Meanwhile, one of the key pillars of the company's moat is the CUDA ecosystem, and with the recent launch of CUDA 13.2, it has become more embellished. CUDA 13.2 extended CUDA Tile support to Ampere and Ada architectures, introduced closures and recursion into cuTile Python, and unified the ARM toolkit so that the same codebase runs seamlessly from data center GPU to Jetson edge device, which is a critical enabler for physical AI workloads.

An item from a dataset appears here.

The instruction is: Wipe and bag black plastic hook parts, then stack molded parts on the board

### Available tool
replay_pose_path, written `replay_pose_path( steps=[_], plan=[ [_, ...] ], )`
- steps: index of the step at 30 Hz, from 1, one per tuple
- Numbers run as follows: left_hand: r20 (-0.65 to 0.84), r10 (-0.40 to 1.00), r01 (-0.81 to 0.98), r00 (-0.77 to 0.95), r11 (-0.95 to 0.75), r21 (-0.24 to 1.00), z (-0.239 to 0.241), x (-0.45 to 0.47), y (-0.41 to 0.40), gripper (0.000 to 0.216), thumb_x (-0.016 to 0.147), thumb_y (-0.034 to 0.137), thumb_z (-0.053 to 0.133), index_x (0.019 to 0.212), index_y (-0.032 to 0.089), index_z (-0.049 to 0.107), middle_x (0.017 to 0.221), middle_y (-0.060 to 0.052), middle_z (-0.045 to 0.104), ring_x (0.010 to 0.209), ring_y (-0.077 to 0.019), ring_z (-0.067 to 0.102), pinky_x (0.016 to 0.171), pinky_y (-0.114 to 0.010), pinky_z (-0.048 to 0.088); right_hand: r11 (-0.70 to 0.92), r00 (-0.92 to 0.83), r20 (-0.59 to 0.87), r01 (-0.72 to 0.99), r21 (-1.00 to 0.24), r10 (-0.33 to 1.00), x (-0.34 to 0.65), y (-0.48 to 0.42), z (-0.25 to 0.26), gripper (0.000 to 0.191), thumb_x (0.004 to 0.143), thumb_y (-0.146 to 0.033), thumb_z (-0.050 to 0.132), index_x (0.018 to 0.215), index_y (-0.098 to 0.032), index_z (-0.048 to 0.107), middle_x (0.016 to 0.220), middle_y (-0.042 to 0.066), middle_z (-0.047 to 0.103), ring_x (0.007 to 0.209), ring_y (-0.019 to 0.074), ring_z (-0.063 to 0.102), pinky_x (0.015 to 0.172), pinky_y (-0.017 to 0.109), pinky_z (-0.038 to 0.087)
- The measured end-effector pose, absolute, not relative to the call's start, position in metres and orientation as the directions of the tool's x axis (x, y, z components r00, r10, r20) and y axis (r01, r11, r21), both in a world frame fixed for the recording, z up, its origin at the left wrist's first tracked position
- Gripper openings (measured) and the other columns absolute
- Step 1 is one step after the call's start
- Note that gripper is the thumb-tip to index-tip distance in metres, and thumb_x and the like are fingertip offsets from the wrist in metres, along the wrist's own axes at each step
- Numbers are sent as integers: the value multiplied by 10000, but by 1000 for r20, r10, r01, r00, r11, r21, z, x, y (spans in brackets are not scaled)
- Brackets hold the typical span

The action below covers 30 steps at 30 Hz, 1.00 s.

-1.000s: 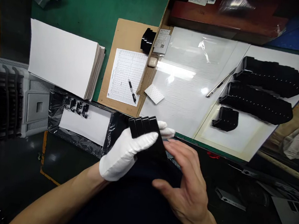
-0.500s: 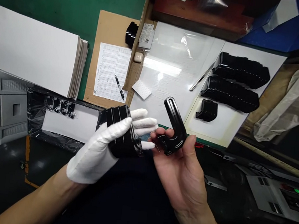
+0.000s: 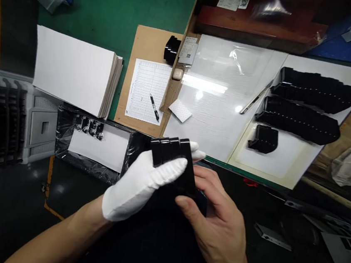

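Note:
My left hand (image 3: 135, 188), in a white glove, is wrapped round a stack of glossy black bent brackets (image 3: 185, 185) in front of my body. Its thumb lies across the near face, and gloved fingertips show past the far side. My bare right hand (image 3: 223, 214) is curled at the right end of the same stack, thumb in front and fingers partly behind. The single bracket it carried cannot be told apart from the stack here. Nested rows of black brackets (image 3: 299, 119) and a shorter group (image 3: 264, 139) lie on the table at right.
White sheeting (image 3: 210, 97) covers the table, with a slim metal tool (image 3: 256, 98) on it. Left of a cardboard divider (image 3: 170, 93) lie a pen (image 3: 154, 108), a printed form (image 3: 141, 82) and stacked white sheets (image 3: 75, 70). A plastic-lined box (image 3: 88, 168) holds small bagged black parts (image 3: 90, 126).
My right hand has brought its slotted bracket against the stack in my left hand and turned over, thumb now in front. Both hands sit closer together, and the view has shifted left.

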<state>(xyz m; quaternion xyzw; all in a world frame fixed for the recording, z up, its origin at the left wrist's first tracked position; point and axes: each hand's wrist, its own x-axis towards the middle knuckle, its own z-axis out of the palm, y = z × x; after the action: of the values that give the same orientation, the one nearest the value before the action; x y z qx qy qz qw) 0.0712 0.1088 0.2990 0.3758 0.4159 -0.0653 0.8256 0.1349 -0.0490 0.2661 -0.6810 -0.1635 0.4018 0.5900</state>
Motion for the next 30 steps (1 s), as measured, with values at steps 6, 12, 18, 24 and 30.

Finally, there is physical AI, a $500 billion market that Huang is personally excited about. NVIDIA's strategy here is a bit different. For instance, Nvidia's robotics strategy is to not build the robots but to build the platform that everyone needs to build robots, with every major humanoid company, including Figure AI, Agility Robotics, Apptronik, Unitree, and Boston Dynamics, using some combination of Isaac Sim, GR00T, Cosmos, and Jetson for edge inference. At GTC 2026 in March, the company sharpened this platform. Nvidia unveiled Isaac GR00T N open models, updated Cosmos world foundation models for synthetic data generation, and partnered with Hugging Face to integrate Isaac and GR00T into the LeRobot open-source framework, connecting Nvidia's 2 million robotics developers with Hugging Face's 13 million AI builders worldwide.

For automobiles, on the other hand, Nvidia boasts an enviable list of partners. At GTC 2026 in March, Nvidia expanded its autonomous vehicle deals to include Hyundai Motor, Nissan, Isuzu (ISUZY), BYD Company (BYDDY), and Geely, all signing on to the DRIVE Hyperion platform, joining an existing roster that already includes Mercedes-Benz (MBGYY), Toyota (TM), General Motors (GM), Volvo (VLVLY), and JLR. Mercedes-Benz is bringing Level 2++ capabilities to U.S. roads starting in 2026, JLR vehicles will be built on the DRIVE AI-defined platform starting in 2026, and Volvo's EX90 runs on DRIVE AGX Orin with plans to migrate to DRIVE Thor. Also, Nvidia partnered with Uber (UBER) to deploy autonomous robotaxis across 28 cities on four continents by 2028, starting in Los Angeles and San Francisco, which gives Nvidia a direct stake in the robotaxi deployment wave.

Analyst Opinion

Overall, the Street remains optistic about NVDA stock, attributing to it a rating of “Strong Buy.” The mean target price of $303.71 indicates an upside potential of 51.5% from current levels. Out of 49 analysts covering the stock, 43 have a “Strong Buy” rating, three have a “Moderate Buy” rating, two have a “Hold” rating, and one has a “Strong Sell” rating.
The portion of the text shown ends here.